● WHAT THE TASK REQUIRES
Below this sentence is a listing; return exactly its lines from the one with "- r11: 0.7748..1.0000" to the one with "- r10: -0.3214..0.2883", both kept, and nothing more.

[DATASET RECORDS — start]

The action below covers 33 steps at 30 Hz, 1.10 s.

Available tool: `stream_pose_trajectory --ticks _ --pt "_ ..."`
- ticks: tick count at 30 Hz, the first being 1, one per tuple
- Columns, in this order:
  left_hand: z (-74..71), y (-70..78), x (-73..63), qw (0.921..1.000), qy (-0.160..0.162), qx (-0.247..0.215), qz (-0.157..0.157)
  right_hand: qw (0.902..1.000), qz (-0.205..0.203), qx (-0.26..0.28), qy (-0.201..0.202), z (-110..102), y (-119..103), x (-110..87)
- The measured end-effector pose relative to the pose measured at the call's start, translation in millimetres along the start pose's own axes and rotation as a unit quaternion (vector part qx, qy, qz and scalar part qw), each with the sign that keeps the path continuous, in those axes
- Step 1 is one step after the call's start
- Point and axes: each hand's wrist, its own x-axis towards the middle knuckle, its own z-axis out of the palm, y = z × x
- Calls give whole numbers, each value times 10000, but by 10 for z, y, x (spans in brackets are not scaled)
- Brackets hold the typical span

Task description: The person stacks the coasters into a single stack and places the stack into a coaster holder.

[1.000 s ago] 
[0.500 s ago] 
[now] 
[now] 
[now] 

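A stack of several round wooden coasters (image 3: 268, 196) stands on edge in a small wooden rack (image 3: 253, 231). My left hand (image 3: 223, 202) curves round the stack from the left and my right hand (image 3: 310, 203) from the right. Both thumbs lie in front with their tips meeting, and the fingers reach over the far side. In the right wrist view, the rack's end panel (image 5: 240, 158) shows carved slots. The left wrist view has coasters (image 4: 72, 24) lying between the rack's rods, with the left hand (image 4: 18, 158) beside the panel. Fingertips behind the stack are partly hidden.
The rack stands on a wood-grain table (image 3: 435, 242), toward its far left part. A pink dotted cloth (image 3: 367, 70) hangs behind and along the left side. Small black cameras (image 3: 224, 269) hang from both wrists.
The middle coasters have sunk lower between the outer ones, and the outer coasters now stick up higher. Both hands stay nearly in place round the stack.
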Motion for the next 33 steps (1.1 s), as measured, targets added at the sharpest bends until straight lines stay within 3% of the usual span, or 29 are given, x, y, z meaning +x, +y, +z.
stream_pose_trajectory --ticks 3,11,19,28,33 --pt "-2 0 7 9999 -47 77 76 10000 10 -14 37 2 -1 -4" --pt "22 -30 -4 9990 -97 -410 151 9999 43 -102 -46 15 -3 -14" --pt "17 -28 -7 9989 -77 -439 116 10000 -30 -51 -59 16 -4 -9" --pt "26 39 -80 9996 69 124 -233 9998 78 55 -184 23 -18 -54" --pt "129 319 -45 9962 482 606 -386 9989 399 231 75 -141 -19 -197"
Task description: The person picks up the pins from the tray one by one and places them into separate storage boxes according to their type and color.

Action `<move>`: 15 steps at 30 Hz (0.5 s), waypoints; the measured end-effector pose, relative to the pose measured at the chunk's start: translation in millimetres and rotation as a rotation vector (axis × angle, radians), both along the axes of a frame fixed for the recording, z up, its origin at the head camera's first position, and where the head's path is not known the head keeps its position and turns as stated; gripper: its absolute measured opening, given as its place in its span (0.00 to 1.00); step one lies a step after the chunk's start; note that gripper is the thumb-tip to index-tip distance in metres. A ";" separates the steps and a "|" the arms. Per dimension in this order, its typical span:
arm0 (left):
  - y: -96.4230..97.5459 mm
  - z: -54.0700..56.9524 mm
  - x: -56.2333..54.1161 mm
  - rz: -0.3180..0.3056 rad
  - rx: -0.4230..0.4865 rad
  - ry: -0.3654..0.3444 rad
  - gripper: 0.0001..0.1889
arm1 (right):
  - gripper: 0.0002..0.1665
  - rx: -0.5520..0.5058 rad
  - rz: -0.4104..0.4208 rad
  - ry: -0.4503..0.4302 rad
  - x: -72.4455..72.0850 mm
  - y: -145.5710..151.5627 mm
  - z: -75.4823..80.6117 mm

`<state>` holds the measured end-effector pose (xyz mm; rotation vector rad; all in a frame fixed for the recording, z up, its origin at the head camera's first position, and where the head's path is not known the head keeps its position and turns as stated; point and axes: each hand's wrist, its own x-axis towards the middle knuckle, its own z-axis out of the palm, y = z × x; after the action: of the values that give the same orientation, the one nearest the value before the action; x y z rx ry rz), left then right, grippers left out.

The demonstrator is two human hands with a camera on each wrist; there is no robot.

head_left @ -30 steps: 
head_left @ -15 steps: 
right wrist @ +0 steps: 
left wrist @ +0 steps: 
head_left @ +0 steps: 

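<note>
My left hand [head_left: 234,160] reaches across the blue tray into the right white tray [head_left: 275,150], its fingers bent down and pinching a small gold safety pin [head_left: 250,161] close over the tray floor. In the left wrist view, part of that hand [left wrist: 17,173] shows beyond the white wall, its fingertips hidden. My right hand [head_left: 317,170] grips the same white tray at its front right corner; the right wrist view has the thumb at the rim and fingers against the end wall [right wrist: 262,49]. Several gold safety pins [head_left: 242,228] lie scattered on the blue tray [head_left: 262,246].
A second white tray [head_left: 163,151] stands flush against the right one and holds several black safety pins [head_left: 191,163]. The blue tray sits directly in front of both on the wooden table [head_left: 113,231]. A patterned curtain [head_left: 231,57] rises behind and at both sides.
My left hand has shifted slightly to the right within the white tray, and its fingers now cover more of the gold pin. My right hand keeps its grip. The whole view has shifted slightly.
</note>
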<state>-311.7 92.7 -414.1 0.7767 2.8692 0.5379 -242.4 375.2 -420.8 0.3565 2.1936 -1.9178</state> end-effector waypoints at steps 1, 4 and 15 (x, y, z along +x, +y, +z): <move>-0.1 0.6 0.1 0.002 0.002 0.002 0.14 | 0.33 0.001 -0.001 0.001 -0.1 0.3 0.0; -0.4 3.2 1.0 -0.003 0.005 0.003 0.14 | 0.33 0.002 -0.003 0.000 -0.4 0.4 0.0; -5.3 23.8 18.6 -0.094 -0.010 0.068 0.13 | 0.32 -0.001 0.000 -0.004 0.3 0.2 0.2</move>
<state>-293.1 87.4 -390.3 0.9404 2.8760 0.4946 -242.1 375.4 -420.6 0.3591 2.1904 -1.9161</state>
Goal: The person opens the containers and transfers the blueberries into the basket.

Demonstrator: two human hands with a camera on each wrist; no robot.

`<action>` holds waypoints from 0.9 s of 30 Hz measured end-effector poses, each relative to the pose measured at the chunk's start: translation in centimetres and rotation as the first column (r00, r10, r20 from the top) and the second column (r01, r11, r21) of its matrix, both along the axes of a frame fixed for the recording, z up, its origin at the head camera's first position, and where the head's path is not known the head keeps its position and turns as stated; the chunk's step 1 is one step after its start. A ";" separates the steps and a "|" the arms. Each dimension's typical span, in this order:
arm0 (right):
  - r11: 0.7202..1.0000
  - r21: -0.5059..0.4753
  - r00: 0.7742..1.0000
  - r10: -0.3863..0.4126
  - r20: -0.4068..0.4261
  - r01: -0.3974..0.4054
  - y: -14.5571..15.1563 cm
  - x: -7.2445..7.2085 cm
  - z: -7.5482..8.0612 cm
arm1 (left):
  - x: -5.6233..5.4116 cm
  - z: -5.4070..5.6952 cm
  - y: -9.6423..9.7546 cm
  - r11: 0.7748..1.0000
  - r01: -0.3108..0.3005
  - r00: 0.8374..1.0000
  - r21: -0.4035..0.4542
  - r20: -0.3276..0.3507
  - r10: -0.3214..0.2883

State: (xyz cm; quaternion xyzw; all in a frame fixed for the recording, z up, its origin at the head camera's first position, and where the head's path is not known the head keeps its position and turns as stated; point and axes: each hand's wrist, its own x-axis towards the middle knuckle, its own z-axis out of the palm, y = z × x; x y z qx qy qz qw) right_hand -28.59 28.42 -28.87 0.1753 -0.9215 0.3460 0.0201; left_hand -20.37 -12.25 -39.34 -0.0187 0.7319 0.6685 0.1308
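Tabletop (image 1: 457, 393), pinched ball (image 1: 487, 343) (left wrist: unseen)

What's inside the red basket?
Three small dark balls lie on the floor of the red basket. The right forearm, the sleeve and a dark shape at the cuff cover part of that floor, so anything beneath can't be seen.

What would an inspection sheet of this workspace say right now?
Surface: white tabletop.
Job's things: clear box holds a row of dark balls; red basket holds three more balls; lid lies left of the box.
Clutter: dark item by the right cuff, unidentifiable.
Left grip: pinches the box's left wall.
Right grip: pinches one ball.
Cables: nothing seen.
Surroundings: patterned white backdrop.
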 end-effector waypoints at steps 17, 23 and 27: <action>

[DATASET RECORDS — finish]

● TASK RESPONSE
  - r11: 0.7748..1.0000
  - r01: -0.3108..0.3005
  - r00: 0.8374..1.0000
  - r21: -0.4035..0.4542
  - r20: -0.3276..0.3507
  - r10: -0.3214..0.2883

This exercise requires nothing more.